Use of a vibration sub tool 34 to reduce friction between the tubing 12, bottom hole assembly 28, and the well 14 can be advantageous compared to the well tractor 32, because the vibrating sub tool 34 has few parts and can be manufactured and installed more economically. In addition, the vibration sub tool 34 has the ability to move the bottom hole assembly 28 even when the reservoir rock is of low strength, a condition that could preclude the use of a well tractor 32.


In practice, the vibrating sub tool 34 of the present technology can be used according to the following method. Initially, the bottom hole assembly 28, including the vibrating sub tool 34, can be lowered into the well 14. As the bottom hole assembly 28 passes through the vertical section 20 of the well 14, the weight of the bottom hole assembly itself can pull the bottom hole assembly 28 downward toward the bottom 18 of the well 14. Upon reaching the horizontal or deviated section 22 of the well 14, the tubing 12 attached to the bottom hole assembly 28 can begin pushing the bottom hole assembly 28 horizontally through the well 14. If desired, such as when the frictional forces between the bottom hole assembly 28 and the well 14 exceed the force exerted on the bottom hole assembly 28 by the tubing 12, the vibrating sub tool 34 may be activated and begin to vibrate. This vibration can agitate the bottom hole assembly 28 and tubing 12, thereby reducing the amount of friction between the tubing 12, bottom hole assembly 28, and the well 14 so that the tubing 12 can continue to push the bottom hole assembly 28 toward the bottom 18 of the well 14.



FIG. 8 illustrates a composite tube 12 constructed of a substantially fluid impervious pressure barrier 130 and a composite layer 140. The composite coiled tube is generally formed as a member elongated along axis 17. The coiled tube can have a variety of tubular cross-sectional shapes, including circular, oval, rectangular, square, polygonal and the like. The illustrated tube has a substantially circular cross-section. The composite tube also includes an energy conductor 70 extending lengthwise along the tubular member, and a sensor 72 mounted with the tubular member.

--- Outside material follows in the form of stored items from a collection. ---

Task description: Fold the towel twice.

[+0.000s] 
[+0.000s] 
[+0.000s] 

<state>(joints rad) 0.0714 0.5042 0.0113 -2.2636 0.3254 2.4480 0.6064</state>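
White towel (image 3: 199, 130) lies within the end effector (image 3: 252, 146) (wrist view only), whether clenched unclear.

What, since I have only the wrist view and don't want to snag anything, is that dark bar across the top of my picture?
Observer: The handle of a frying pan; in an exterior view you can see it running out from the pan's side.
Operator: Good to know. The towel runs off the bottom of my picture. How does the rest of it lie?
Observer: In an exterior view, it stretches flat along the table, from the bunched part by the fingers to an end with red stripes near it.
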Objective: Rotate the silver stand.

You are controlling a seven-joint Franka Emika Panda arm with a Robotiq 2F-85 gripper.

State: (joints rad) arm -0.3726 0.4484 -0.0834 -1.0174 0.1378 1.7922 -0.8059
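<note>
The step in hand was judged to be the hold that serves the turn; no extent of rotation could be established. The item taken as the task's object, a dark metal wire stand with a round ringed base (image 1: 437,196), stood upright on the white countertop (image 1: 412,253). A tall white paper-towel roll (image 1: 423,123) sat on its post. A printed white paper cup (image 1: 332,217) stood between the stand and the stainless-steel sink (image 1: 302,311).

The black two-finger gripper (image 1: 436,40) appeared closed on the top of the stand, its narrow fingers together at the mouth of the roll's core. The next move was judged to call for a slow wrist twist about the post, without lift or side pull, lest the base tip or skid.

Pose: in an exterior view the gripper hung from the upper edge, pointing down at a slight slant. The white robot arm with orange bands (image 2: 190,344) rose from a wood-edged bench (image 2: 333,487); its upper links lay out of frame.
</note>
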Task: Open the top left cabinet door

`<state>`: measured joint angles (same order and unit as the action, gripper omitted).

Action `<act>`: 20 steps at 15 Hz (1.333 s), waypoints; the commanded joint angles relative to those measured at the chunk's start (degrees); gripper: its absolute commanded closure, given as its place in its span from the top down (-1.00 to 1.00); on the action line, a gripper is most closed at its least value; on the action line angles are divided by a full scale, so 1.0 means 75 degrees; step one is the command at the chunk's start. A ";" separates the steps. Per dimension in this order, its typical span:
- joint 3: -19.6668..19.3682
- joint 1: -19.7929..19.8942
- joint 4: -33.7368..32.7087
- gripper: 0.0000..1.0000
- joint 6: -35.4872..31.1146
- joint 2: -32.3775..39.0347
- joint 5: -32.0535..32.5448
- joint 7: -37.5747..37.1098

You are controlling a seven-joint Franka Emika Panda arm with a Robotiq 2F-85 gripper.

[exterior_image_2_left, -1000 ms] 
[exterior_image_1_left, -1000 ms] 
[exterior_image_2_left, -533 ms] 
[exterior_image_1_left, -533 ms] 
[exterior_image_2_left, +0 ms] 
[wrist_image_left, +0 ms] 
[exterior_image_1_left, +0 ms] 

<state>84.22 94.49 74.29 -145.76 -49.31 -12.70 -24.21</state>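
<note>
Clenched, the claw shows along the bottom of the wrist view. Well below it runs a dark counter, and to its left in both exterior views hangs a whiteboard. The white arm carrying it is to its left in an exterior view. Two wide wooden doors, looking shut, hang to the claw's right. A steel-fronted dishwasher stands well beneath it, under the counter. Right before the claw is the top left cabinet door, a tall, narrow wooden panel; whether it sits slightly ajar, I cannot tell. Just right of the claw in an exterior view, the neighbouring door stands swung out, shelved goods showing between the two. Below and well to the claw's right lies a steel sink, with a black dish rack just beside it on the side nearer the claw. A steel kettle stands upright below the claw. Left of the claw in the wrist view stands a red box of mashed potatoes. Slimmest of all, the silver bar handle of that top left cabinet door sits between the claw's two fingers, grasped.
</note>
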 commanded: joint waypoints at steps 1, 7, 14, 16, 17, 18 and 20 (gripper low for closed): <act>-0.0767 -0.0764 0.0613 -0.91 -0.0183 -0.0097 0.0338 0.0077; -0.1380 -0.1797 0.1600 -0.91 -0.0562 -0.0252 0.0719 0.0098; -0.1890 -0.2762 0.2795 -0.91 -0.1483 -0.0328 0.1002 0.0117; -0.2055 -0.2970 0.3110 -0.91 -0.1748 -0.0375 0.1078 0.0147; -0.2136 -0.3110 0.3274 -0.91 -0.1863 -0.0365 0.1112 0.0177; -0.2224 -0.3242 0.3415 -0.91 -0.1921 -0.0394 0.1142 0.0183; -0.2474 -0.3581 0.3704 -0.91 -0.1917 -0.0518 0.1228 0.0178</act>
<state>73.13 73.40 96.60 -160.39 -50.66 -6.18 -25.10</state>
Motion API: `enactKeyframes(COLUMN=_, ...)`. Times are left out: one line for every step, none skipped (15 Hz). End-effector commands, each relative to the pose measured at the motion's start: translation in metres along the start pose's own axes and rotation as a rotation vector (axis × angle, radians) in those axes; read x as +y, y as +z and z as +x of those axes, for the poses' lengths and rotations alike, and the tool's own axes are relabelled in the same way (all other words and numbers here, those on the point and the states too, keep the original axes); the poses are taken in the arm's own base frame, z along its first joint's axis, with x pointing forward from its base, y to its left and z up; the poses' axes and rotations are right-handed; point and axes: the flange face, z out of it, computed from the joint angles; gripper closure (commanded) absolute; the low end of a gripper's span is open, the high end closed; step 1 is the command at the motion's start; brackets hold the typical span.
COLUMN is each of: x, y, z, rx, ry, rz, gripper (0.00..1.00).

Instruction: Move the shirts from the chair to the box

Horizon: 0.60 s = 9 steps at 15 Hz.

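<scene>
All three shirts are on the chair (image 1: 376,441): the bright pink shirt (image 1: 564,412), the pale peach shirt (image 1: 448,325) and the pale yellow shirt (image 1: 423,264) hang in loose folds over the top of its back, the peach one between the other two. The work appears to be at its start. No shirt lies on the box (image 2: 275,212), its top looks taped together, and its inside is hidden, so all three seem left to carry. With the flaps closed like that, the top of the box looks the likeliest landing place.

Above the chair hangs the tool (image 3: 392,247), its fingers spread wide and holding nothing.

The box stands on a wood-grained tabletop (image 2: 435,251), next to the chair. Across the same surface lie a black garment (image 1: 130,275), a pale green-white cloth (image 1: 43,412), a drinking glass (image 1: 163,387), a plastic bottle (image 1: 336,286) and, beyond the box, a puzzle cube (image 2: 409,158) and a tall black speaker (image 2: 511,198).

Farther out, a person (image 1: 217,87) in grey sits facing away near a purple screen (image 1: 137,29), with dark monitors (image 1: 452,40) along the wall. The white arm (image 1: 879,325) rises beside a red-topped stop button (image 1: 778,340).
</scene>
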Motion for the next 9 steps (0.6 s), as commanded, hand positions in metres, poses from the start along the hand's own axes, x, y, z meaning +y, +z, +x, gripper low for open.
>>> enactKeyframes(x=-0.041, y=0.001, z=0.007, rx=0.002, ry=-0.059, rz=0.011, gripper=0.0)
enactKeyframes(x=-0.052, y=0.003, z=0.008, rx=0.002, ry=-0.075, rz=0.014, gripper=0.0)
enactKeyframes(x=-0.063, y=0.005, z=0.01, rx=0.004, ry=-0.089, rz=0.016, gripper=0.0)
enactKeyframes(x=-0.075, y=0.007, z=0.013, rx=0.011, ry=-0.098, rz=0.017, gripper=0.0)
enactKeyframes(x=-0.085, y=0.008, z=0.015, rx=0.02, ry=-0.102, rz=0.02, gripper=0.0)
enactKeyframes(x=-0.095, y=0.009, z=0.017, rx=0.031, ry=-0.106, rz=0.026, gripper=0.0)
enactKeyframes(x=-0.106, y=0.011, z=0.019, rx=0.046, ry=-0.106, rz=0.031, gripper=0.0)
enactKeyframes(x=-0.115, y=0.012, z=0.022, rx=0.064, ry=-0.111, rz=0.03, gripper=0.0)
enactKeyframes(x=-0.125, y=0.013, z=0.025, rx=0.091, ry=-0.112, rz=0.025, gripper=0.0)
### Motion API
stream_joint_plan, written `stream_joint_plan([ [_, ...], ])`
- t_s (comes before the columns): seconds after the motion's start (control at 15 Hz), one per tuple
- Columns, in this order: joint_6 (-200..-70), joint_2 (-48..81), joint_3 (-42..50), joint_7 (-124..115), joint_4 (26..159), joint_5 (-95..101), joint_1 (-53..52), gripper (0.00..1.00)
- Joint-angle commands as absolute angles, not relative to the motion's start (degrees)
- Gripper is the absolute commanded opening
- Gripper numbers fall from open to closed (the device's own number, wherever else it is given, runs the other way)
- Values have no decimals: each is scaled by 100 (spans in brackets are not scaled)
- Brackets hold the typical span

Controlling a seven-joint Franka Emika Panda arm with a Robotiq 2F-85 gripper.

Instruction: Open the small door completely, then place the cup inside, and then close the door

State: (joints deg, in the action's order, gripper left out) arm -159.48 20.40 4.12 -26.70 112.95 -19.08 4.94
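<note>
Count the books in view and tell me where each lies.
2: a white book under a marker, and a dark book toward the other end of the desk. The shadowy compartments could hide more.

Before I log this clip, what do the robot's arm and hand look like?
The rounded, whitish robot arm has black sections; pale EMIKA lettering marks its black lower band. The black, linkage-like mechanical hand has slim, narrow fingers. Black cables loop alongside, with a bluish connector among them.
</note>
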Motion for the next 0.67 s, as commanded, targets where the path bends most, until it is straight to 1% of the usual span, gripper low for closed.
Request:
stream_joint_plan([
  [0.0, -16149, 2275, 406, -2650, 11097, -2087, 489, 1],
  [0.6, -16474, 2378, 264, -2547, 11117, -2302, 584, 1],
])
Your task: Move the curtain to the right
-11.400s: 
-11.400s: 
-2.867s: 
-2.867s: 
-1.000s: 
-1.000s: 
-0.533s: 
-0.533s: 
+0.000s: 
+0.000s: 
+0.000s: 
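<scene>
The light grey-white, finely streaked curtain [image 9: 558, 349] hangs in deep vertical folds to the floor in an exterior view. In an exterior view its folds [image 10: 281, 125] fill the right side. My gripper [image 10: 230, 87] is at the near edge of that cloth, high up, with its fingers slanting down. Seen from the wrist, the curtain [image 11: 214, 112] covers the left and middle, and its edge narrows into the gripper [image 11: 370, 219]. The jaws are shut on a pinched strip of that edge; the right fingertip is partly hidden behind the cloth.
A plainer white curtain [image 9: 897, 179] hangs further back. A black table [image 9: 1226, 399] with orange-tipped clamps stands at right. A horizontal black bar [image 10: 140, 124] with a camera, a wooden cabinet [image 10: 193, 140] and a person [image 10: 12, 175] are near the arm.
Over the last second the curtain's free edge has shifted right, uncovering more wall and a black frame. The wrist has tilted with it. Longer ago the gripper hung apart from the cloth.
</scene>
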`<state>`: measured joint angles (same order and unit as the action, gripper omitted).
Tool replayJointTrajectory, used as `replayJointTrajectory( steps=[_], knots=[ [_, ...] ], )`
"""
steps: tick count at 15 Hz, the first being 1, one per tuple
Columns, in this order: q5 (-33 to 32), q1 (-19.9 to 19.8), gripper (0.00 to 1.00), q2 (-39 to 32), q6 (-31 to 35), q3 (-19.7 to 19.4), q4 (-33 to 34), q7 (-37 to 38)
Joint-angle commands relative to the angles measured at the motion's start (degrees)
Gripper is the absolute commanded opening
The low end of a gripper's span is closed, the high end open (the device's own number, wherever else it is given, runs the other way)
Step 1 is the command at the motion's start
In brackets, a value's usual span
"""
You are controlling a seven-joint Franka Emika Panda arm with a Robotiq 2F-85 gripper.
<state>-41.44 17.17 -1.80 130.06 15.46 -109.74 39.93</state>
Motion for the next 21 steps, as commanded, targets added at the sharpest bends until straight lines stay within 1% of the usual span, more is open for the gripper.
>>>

The sensor 72 is a structure that senses either the absolute value or a change in value of a physical quantity. Exemplary sensors for identifying physical characteristics include acoustic sensors, optical sensors, mechanical sensors, electrical sensors, fluidic sensors, pressure sensors, temperature sensors, strain sensors, and chemical sensors.


Mechanical sensors suitable for deployment in the composite tubular member 12 include piezoelectric sensors, vibration sensors, position sensors, velocity sensors, strain gauges, and acceleration sensors. The sensor 72 can also be selected from those electrical sensors, such as current sensors, voltage sensors, resistivity sensors, electric field sensors, and magnetic field sensors. Fluidic sensors appropriate for selection as the sensor 72 include flow rate sensors, fluidic intensity sensors, and fluidic density sensors. Additionally, the sensor 72 can be selected to be a pressure sensor, such as an absolute pressure sensor or a differential pressure sensor. For example, the sensor 72 can be a semiconductor pressure sensor having a moveable diaphragm with piezoresistors mounted thereon.


The sensor 72 can be also selected to be a temperature sensor. Temperature sensors include thermocouples, resistance thermometers, and optical pyrometers. A thermocouple makes use of the fact that junctions between dissimilar metals or alloys in an electrical circuit give rise to a voltage if they are at different temperatures. The resistance thermometer consists of a coil of fine wire. Copper wires lead from the fine wire to a resistance measuring device. As the temperature varies the resistance in the coil of fine wire changes.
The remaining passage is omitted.